MiaSolé gets Ex-Im Bank support for its first project in India

MiaSolé gets Ex-Im Bank support for its first project in IndiaThe U.S. Export-Import Bank of the U.S. is supporting a 2-megawatt project using MiaSolé’s thin-film photovoltaics ins Gujarat, India.

The bank is offering Texas-based project developer Universal Solar System a $3.7 million, 10-year loan with a fixed 3.8 percent interest rate to support the project, which uses modules made by MiaSolé in California.

It’s the first time that MiaSolé has had a solar project in India, and the first time it’s had a project supported by the Ex-Im bank.

“We’ve got many projects in Europe that have standard Europe bank [financing]. This is the first we were able to do low-cost financing through Ex-Im bank,” said Rob DeLine, MiaSolé vice president of marketing.

The company, which makes thin-film copper indium gallium selenide (CIGS) photovoltaics, is one of a growing number of U.S. solar manufacturers with projects in India supported by Ex-Im Bank.

The company may also look to Ex-Im bank to help with future solar projects.

“We have a pipeline of projects that include India, Eastern Europe and maybe Southeast Asia,” DeLine said.

In such countries with a national solar policy and enough of a local industry, MiaSolé may pursue financing with Ex-Im.

“Our business model is to follow the solar industry at large,” DeLine said. “In that space 90 percent of the industry is outside of the U.S. We initially focused on Western Europe.
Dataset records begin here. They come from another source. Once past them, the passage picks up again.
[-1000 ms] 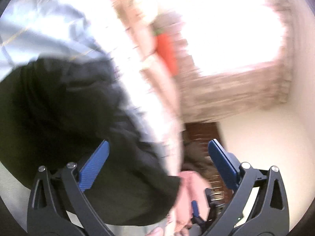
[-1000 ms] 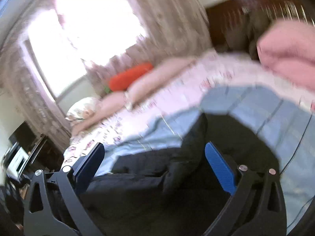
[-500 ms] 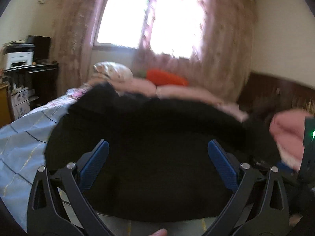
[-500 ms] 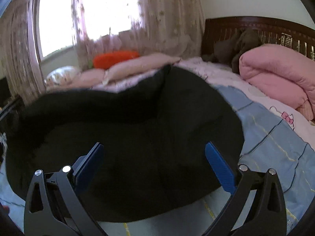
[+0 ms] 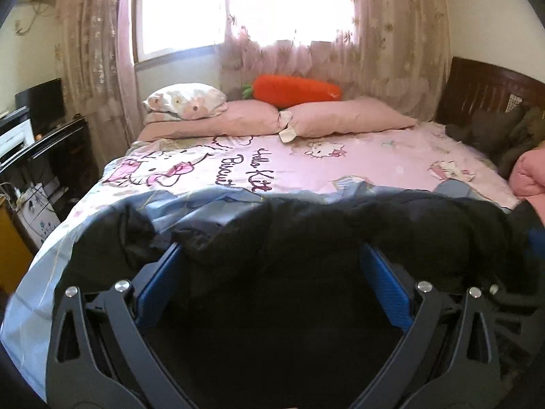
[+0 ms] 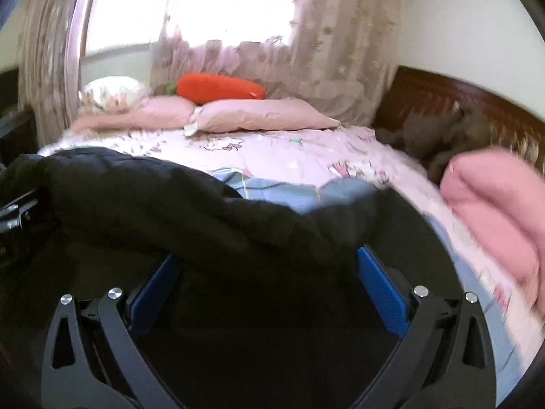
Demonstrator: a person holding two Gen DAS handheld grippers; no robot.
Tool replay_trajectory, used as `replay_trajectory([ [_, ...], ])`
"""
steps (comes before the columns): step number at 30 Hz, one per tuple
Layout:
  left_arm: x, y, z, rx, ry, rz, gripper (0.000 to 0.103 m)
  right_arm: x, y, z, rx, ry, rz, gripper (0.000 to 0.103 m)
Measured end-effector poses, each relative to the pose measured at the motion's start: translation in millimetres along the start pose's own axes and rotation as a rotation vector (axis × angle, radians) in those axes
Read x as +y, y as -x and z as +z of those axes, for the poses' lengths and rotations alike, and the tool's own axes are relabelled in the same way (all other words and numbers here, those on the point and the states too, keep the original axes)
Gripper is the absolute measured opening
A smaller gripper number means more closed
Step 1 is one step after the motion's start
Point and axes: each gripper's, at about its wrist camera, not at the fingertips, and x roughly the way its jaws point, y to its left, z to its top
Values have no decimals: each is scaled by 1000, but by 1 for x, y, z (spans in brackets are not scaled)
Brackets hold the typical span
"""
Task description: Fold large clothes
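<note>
A black garment (image 5: 289, 238) lies bunched on the near part of the bed (image 5: 340, 170), on a blue sheet (image 5: 204, 204), well short of the orange carrot cushion (image 5: 293, 90) at the far side. The left tongs (image 5: 272, 272) and the right tongs (image 6: 269, 272) each stand spread wide over the dark cloth, gripping nothing. Pink pillows (image 5: 340, 116) lie just before the carrot; a pink folded quilt (image 6: 494, 204) sits to its right.
</note>
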Motion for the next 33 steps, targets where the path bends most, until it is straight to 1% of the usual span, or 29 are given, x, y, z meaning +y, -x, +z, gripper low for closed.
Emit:
replay_trajectory([
  [1, 4, -22, 4, 19, -6, 28, 101, 5, -9, 8, 8, 29, -8, 102],
  [2, 2, -36, 4, 40, -10, 33, 101, 14, -24, 18, 22, 84, -15, 102],
  [3, 5, -51, 1, 81, -13, 27, 101, 20, -36, 22, 45, 123, -18, 102],
  [4, 10, -71, -6, 145, 3, 3, 101, 26, -57, 23, 109, 149, 4, 102],
  [5, 19, -88, -17, 189, 54, -37, 101, 27, -69, 19, 156, 137, 35, 102],
  [6, 26, -92, -26, 203, 91, -62, 101, 25, -86, 12, 214, 94, 93, 102],
  [7, 37, -98, -36, 211, 155, -99, 101, 20, -94, 8, 235, 50, 135, 102],
  [8, 44, -98, -40, 194, 188, -122, 101, 10, -103, 3, 244, -25, 186, 102],
  [10, 48, -95, -45, 163, 206, -140, 101, 2, -108, -1, 246, -77, 222, 102],
  [14, 48, -97, -51, 163, 184, -116, 101, 3, -108, -4, 247, -89, 233, 102],
  [16, 47, -95, -53, 164, 175, -82, 101, 5, -102, -6, 240, -88, 223, 102],
  [17, 44, -95, -51, 179, 157, -51, 101, 7, -93, -4, 211, -74, 187, 102],
  [18, 38, -95, -48, 208, 120, 0, 101, 11, -86, -3, 187, -58, 139, 102],
  [19, 33, -91, -43, 213, 96, 40, 101, 13, -74, 0, 145, -32, 55, 102],
  [20, 24, -81, -33, 185, 72, 81, 101, 16, -51, 3, 59, -4, -77, 102],
  [21, 20, -62, -26, 124, 69, 89, 101, 17, -27, 5, -33, -4, -139, 102],
  [22, 19, -30, -19, 13, 108, 25, 101, 15, -2, 6, -129, -32, -108, 102],
  [23, 19, -6, -16, -66, 153, -60, 101, 14, 14, 6, -175, -59, -37, 102],
  [24, 20, 12, -14, -107, 197, -114, 101, 14, 25, 7, -181, -85, 45, 102],
  [25, 19, 25, -14, -111, 257, -129, 101, 19, 26, 9, -133, -97, 93, 102],
  [26, 20, 23, -15, -95, 281, -122, 101, 22, 22, 10, -88, -99, 100, 102],
  [27, 20, 16, -18, -55, 302, -102, 101, 26, 14, 10, -25, -99, 89, 102],
  [28, 22, -2, -27, 40, 323, -67, 101, 28, 4, 9, 28, -100, 71, 102],
  [29, 25, -16, -36, 111, 342, -66, 101, 30, -11, 6, 98, -100, 64, 102],
  [30, 34, -37, -50, 193, 380, -95, 101, 32, -25, -1, 155, -88, 67, 102],
  [31, 38, -49, -57, 230, 378, -94, 101, 32, -38, -8, 195, -81, 102, 102],
  [32, 41, -56, -63, 239, 352, -102, 101, 31, -43, -12, 203, -85, 131, 102],
  [33, 42, -60, -64, 224, 281, -104, 101, 27, -47, -14, 202, -94, 152, 102],
])
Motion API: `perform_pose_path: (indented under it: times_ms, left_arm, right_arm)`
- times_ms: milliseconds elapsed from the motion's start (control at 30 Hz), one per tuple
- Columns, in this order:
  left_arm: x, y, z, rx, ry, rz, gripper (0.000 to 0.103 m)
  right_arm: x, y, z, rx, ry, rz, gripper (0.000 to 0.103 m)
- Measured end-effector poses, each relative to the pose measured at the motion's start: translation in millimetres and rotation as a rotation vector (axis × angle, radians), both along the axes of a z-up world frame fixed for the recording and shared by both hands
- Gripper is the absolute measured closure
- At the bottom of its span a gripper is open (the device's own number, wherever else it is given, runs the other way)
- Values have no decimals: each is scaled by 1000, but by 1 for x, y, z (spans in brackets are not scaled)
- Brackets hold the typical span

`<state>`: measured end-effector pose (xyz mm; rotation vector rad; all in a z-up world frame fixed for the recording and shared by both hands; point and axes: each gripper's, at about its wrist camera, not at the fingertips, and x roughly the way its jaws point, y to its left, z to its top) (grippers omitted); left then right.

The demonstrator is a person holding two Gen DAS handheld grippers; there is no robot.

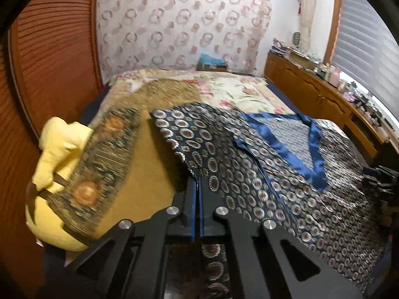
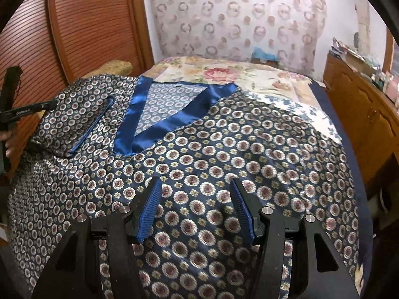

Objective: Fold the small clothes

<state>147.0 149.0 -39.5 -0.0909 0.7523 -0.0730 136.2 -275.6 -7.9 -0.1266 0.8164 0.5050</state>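
Patterned wallpaper and a louvred wooden door stand behind the bed with its floral cover (image 2: 224, 74), and on that bed lies the navy garment printed with small ringed medallions and trimmed at the neck with a shiny blue satin band (image 2: 199, 149), spread across most of the near half. Our left gripper (image 1: 198, 186) has its jaws pressed together on the garment's near edge, just below the satin neckline, with a fold of the cloth running down between the fingers. Our right gripper (image 2: 194, 194) hangs over the body of the garment, nearer us than the neckline, jaws about half apart and nothing between them. To fold well, we judge, the right should take the matching edge low and pinch one layer only (the slippery weave will likely slide), then both lift evenly so the crease runs straight. As for containers, a small box with blue stuff on top (image 1: 212, 63) sits at the bed's far end; we cannot tell its contents.
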Motion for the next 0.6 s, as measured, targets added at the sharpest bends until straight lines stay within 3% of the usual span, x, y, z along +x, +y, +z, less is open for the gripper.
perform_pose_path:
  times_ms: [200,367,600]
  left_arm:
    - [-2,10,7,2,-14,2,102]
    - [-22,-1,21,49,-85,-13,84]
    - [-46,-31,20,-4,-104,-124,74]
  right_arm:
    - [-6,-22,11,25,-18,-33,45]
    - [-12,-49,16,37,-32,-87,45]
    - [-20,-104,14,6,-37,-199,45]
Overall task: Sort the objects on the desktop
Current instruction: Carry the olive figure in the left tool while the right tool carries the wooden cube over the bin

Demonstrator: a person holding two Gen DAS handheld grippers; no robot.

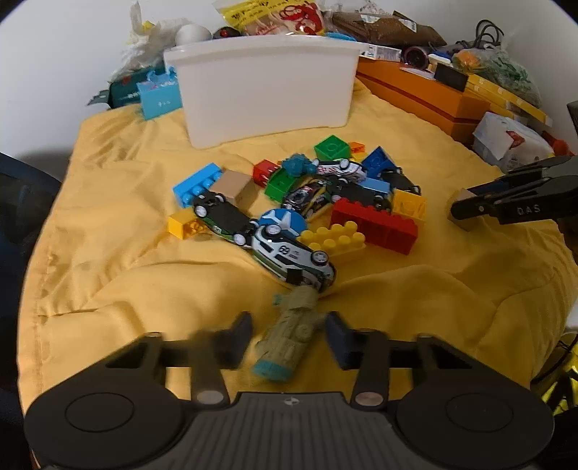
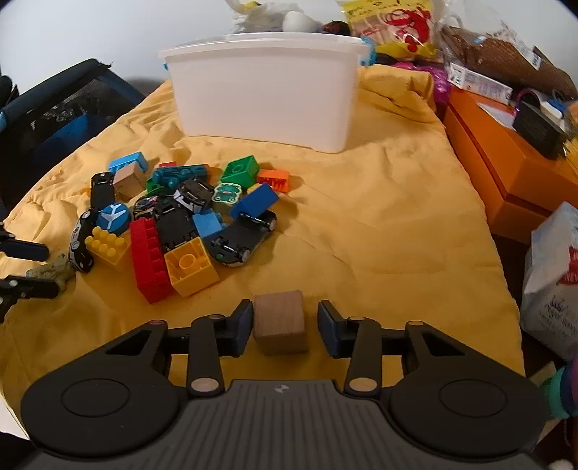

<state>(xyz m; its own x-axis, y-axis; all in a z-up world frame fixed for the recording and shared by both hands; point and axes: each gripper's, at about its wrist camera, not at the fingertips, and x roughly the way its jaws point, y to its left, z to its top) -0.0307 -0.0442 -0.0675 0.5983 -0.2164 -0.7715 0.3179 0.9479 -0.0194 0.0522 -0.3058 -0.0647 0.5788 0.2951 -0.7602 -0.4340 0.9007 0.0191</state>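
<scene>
An olive-green toy figure (image 1: pixel 289 340) with a teal base lies on the yellow cloth (image 1: pixel 108 253) between the fingers of my left gripper (image 1: pixel 288 320). Narrow gaps show on both sides of it, so the gripper is open. My right gripper (image 2: pixel 285 307) stands open around a wooden cube (image 2: pixel 280 321). Its left pad is next to the cube and cloth shows on the right. A pile of toy cars and bricks (image 1: pixel 307 206) lies in the middle. The white bin (image 1: pixel 267 83) stands behind it. The right gripper (image 1: pixel 466 199) also shows at the right of the left wrist view.
Orange boxes (image 1: pixel 426 94) with small items on them line the right side. Snack bags (image 1: pixel 274 16) and clutter sit behind the bin. A white paper bag (image 2: pixel 552 274) stands at the right edge. A dark chair (image 2: pixel 65 108) is at the left.
</scene>
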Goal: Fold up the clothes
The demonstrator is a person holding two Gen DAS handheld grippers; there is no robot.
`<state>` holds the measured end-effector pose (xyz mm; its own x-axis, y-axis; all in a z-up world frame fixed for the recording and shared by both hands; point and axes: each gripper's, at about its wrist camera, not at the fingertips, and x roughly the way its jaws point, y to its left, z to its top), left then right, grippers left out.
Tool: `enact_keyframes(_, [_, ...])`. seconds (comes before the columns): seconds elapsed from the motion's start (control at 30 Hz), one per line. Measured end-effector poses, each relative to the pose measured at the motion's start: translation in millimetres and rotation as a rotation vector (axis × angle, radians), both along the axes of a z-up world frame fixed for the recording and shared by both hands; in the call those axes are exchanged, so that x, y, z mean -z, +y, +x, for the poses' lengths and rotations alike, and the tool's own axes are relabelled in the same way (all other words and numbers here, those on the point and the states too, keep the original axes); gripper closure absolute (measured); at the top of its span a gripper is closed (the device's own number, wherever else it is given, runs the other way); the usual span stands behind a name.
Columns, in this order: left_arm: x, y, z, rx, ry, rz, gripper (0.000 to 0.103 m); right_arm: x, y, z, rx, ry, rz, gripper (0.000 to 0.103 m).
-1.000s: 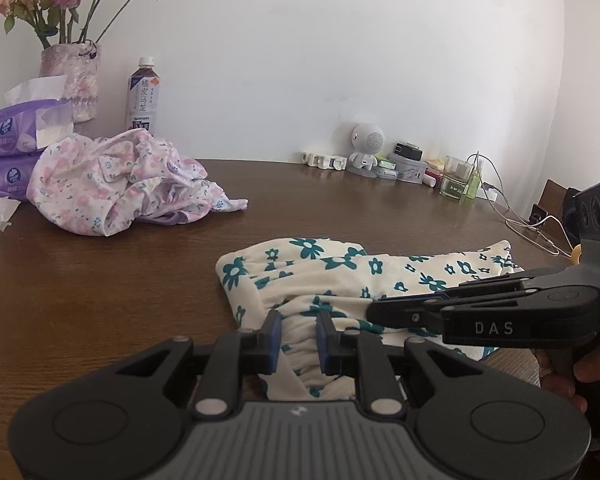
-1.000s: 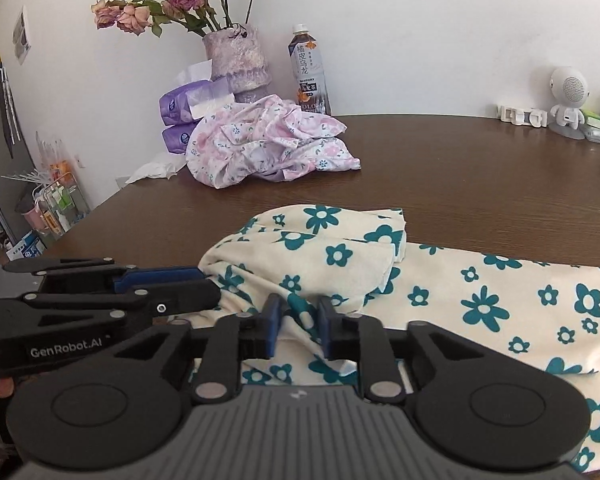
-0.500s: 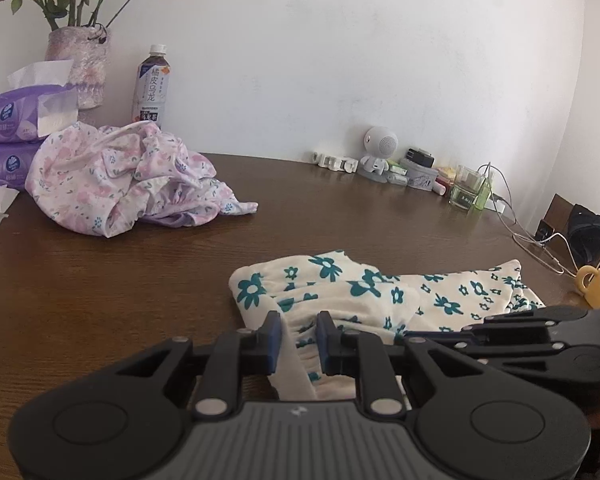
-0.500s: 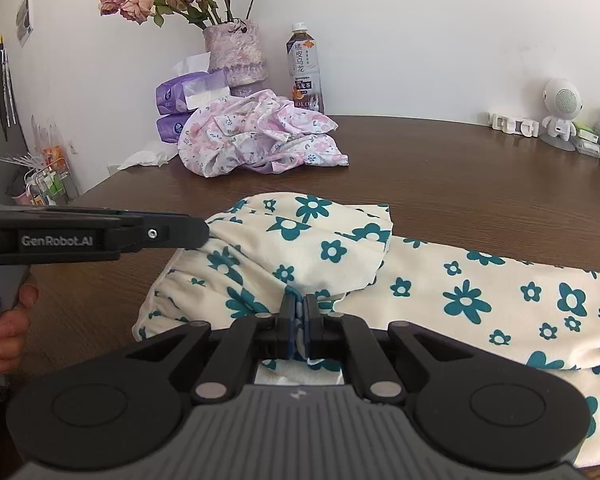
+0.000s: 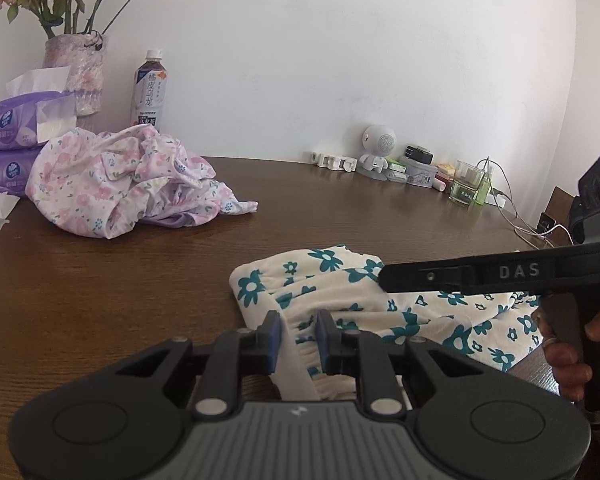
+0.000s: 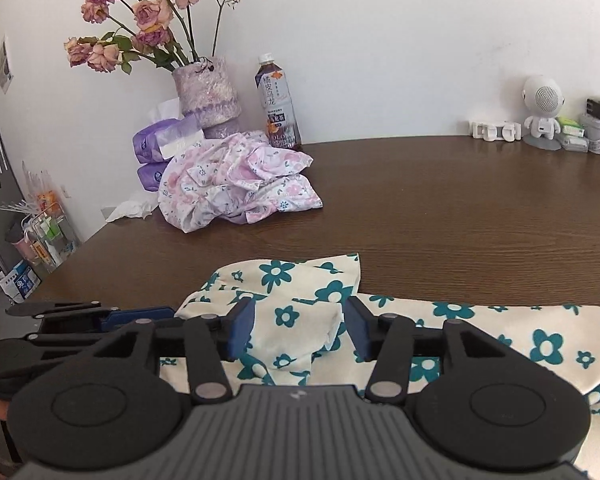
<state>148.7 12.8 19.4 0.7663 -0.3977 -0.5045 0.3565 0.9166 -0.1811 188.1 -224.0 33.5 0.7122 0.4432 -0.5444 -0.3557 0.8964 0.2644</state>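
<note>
Two grippers sit over the teal-flowered garment (image 6: 452, 320), which lies across the lower half of both frames on the table (image 6: 440, 208). My left gripper (image 5: 298, 330) pinches a gathered white band of it, jaws nearly together. My right gripper (image 6: 300, 326) is opening, cloth lying between its pads but not pressed.

I'd judge the main risk is the released fold springing back, or the left pinch dragging the whole garment and skewing the layers if I pull now. The pink pile (image 6: 236, 184) at upper left waits unfolded.

Both gripper bodies hide the near hem. The garment's right end runs out of frame, so I can't tell its type or how square the fold is.
</note>
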Motion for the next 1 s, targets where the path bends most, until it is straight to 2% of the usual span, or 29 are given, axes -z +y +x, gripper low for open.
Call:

Over the last six months we broadened that to India and Eastern Europe.”

In 2012 the company could also look at developing projects in one to two more countries, including in South America.

The company has been ramping up production on its modules in preparation for more projects in 2012. In early 2012, the company will complete work on its first fabrication plant, which has an annual production capacity of 150 megawatts.

It’s far less than cadmium telluride (CadTel) producer First Solar, which is on track to produce 2.3 gigawatts of modules in 2011, but enough for the company to be more flexible and selective in the projects it undertakes, according to DeLine.

“At this point being small in 2012 it has its advantages,” he said.

The company also is still boosting up the efficiency of it modules. It began in 2011 at about 10 percent efficiency and will ship modules in the first half of 2012 that are 14 percent efficient, according to DeLine.

In the second half of the year, it’s modules could reach 15 percent efficiency.

“[MiaSolé is trying] to provide crystalline silicon performance with material that reduces cost,” he said.

It’s also looking into manufacturing flexible photovoltaics that could be integrated into buildings.

“That product would be a 14 percent efficient flexible product,” DeLine said.

MiaSolé plans to pilot such a product in 2012 and expand production in 2013, opening it to other, younger solar markets.